Directions: Look through the data below, and copy each line that carries the word "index".

^^^^^^^^

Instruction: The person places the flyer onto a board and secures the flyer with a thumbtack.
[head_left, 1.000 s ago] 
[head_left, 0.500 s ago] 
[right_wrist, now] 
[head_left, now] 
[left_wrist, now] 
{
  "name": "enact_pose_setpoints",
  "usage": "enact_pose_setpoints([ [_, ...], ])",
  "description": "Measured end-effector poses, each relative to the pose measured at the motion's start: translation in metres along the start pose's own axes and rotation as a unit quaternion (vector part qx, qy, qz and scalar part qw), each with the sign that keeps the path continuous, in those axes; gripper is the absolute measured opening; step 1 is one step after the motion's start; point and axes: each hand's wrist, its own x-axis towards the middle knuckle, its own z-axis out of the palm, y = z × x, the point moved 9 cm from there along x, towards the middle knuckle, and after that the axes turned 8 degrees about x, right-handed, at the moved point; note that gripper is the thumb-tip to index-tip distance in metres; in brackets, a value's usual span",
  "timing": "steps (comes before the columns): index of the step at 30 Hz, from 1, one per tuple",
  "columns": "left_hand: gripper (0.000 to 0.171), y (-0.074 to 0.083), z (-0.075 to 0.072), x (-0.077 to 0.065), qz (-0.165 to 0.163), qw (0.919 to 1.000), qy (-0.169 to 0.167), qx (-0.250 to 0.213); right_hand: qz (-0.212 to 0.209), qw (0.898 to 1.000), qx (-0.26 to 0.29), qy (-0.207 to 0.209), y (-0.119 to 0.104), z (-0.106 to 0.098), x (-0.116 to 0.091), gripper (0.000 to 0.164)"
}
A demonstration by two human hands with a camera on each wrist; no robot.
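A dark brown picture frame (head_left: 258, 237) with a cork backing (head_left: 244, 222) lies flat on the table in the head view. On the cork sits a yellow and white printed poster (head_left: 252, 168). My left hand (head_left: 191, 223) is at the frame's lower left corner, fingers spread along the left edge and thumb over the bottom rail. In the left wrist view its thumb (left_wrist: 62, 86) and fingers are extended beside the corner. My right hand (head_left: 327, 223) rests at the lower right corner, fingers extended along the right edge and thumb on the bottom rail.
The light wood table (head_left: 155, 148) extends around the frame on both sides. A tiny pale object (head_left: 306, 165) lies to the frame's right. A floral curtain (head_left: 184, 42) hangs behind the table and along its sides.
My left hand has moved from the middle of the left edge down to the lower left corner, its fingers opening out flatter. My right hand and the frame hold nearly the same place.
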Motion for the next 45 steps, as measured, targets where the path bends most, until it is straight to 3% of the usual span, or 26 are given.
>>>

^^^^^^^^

Solution for this problem:
  "description": "Measured end-effector poses, each relative to the pose measured at the motion's start: translation in metres along the start pose's own axes and rotation as a unit quaternion (vector part qx, qy, qz and scalar part qw), each with the sign that keeps the path continuous, in those axes; gripper is the absolute measured opening; step 1 is one step after the motion's start; point and axes: each hand's wrist, its own x-axis towards the middle knuckle, its own z-axis out of the palm, y = z × x, the point moved 9 cm from there along x, towards the middle knuckle, and after that the axes turned 8 degrees about x, right-handed, at the moved point; note that gripper is the thumb-tip to index-tip distance in metres; in brackets, a value's usual span",
  "timing": "steps (comes before the columns): index of the step at 30 Hz, from 1, one per tuple",

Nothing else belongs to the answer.